Sobre a polêmica envolvendo a doutrina da Igreja e a Lei Seca, o pároco expressou a opinião justificando que a compreensão da sociedade depende dos dogmas de fé. “O que celebramos no sacrifício da missa é um sacramento e não um memorial e as pessoas deveriam entender isso. Quando eu celebro, não estou tomando vinho e sim ingerindo o corpo e o sangue de Cristo e isso é questão de fé. Não é um simbolismo, é algo real. Ou eu creio ou eu não creio”, defendeu Itamar.  
Vinho tradicional continua sendo o mais procurado
O G1 entrou contato com duas das principais lojas de artigos religiosos de Uberlândia e constatou que houve aumento na procura por vinhos canônicos sem álcool, mas que ela ainda é pequena em relação à bebida tradicional.

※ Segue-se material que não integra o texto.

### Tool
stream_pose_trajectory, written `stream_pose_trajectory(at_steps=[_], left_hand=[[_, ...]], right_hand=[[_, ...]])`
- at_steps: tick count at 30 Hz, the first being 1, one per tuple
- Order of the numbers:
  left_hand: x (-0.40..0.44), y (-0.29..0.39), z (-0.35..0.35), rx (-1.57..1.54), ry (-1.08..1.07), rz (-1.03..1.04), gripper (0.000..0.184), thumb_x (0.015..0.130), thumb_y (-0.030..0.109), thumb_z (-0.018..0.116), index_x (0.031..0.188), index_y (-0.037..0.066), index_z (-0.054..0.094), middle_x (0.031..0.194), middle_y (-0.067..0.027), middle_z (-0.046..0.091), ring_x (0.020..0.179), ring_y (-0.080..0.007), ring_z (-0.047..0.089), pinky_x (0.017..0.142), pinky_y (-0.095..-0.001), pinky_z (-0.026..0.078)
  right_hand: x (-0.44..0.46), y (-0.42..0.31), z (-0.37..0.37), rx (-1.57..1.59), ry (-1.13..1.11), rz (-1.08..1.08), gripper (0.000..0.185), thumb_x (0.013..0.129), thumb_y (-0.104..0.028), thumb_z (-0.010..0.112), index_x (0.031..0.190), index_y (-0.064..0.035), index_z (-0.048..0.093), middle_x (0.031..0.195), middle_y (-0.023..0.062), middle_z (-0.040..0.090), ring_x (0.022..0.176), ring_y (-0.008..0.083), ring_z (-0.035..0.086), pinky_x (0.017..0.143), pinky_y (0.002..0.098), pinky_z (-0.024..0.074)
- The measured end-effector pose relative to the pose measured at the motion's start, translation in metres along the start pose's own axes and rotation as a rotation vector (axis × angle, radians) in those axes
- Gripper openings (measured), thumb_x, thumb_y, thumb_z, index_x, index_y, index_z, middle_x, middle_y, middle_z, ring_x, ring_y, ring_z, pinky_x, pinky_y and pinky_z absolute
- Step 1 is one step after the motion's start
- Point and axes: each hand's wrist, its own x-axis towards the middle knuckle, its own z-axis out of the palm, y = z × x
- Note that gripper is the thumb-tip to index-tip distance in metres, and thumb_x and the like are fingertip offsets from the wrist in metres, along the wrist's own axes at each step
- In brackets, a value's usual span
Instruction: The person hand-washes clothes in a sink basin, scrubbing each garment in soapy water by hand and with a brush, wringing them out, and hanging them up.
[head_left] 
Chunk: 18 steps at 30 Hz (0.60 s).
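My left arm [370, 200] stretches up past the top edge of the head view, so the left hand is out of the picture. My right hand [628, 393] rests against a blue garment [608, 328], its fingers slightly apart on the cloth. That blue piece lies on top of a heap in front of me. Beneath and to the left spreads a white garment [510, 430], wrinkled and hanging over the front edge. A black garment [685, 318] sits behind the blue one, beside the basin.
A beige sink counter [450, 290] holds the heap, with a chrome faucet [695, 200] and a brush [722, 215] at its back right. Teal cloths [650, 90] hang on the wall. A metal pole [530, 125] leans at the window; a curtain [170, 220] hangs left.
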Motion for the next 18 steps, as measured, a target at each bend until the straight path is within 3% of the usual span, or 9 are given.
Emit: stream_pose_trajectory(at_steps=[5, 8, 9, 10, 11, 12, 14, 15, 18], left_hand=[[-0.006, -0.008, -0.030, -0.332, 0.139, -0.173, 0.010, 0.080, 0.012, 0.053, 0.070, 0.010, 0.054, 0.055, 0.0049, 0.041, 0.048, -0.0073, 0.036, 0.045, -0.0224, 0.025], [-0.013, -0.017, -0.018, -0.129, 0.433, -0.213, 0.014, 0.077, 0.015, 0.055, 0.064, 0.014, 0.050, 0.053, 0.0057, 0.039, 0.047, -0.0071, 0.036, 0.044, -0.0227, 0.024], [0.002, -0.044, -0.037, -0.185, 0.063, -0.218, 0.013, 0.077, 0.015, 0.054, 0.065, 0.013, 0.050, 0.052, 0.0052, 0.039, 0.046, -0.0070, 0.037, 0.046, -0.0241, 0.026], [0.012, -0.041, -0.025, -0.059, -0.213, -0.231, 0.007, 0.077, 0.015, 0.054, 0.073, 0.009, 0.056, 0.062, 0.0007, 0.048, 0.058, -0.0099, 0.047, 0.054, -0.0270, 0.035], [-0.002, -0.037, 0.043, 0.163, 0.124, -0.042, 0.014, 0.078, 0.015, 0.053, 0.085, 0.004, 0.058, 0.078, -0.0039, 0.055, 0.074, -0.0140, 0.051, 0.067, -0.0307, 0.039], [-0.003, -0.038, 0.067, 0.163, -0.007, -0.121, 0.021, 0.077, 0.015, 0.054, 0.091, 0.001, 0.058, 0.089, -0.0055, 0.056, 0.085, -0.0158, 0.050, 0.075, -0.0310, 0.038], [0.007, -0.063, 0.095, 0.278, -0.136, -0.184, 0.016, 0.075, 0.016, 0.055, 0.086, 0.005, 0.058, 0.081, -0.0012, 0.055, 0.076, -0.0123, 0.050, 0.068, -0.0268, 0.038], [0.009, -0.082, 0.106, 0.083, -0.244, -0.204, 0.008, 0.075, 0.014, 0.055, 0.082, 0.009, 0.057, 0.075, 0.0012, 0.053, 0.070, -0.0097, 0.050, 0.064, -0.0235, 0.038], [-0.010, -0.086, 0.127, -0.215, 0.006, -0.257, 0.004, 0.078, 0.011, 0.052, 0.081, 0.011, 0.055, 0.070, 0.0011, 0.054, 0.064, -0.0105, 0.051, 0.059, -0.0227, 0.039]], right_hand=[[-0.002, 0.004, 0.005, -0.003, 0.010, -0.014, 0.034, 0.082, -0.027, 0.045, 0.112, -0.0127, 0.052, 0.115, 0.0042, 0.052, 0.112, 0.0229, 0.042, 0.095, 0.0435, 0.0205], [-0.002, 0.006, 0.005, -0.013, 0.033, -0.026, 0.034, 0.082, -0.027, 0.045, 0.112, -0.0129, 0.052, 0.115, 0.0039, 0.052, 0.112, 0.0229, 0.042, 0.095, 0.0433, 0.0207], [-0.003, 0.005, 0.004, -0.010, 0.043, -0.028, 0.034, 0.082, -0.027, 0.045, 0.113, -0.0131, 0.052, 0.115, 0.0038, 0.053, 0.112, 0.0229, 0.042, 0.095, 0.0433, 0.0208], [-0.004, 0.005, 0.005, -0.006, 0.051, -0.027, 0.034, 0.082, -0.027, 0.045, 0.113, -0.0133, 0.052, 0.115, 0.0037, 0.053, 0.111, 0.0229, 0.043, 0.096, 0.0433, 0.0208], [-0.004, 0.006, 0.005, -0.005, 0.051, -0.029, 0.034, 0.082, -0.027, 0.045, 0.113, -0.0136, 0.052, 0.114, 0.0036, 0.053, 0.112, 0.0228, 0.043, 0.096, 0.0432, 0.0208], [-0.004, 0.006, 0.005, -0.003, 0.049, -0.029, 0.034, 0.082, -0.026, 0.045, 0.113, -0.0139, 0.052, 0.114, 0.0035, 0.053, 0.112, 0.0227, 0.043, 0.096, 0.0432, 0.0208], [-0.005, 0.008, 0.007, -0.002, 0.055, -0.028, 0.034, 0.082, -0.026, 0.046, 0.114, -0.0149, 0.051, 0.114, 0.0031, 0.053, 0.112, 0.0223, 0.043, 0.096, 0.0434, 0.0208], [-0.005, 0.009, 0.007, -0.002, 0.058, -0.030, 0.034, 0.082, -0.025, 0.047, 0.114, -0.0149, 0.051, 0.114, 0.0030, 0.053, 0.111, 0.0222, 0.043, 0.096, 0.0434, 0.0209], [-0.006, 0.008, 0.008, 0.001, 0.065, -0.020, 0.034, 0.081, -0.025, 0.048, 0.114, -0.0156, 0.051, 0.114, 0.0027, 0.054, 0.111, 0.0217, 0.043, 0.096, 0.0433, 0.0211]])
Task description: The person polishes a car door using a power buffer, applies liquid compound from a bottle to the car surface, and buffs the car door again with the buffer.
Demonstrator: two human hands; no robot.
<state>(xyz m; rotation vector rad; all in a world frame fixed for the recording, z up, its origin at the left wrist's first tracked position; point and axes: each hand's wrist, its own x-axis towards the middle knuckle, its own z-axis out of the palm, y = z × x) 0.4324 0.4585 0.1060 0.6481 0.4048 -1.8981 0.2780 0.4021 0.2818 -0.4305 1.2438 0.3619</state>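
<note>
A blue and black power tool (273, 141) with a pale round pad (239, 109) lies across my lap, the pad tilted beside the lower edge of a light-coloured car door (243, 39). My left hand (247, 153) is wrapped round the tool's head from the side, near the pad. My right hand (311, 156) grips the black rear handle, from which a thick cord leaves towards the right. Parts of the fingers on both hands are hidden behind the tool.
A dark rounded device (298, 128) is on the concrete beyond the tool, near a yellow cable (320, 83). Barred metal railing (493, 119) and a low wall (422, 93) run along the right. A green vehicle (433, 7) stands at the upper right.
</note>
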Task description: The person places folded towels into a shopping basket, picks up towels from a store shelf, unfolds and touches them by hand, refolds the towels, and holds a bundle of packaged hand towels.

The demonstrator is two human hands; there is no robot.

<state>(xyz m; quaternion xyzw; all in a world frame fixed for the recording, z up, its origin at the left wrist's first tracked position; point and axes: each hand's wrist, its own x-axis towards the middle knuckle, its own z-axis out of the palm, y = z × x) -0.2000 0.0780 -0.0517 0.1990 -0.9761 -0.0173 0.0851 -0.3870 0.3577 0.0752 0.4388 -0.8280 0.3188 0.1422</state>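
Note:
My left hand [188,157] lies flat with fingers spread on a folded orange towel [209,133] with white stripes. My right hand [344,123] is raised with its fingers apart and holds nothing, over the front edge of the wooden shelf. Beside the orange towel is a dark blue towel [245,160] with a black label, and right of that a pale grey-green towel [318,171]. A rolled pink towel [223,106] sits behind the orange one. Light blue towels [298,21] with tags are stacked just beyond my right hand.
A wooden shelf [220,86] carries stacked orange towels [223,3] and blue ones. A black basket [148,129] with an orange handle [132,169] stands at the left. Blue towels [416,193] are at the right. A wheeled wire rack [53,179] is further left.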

Os valores do vinho com álcool giram em torno de R$ 20 enquanto a versão não alcoólica custa de R$ 30 a R$ 40. Além de ser mais caro, a nova versão tem a desvantagem de ceder mais rápido, já que não possui álcool para mantê-la em conservação por mais tempo.
Vinho sem álcool Uberlândia (Foto: Caroline Aleixo/G1)Vinho canônico tradicional é mais barato e continua sendo o mais procurado em estabelecimentos especializados em artigos religiosos (Foto: Caroline Aleixo/G1)
Em um dos estabelecimentos localizado no Centro, o vinho sem álcool ainda não é vendido e o canônico tradicional continua sendo o mais procurado. Segundo informou a proprietária da loja, alguns clientes já procuraram pelo sem álcool e ela chegou a fazer pedido, no entanto, não trabalha com o produto em virtude da validade rápida e por ser ‘antilitúrgico’.
O proprietário de outro estabelecimento e também de uma distribuidora de artigos religiosos, Gabriel Guimarães Gomes, contou que trabalha com as duas versões. Contudo, a de teor alcoólico continua sendo a mais vendida. “A procura pelo sem álcool ainda é mínima, mas está acontecendo. O tradicional eu vendo de 90 a 100 garrafas ao mês enquanto o sem álcool sai de 20 a 30 garrafas ao máximo. Ou seja, quatro a cinco vezes mais”, comparou.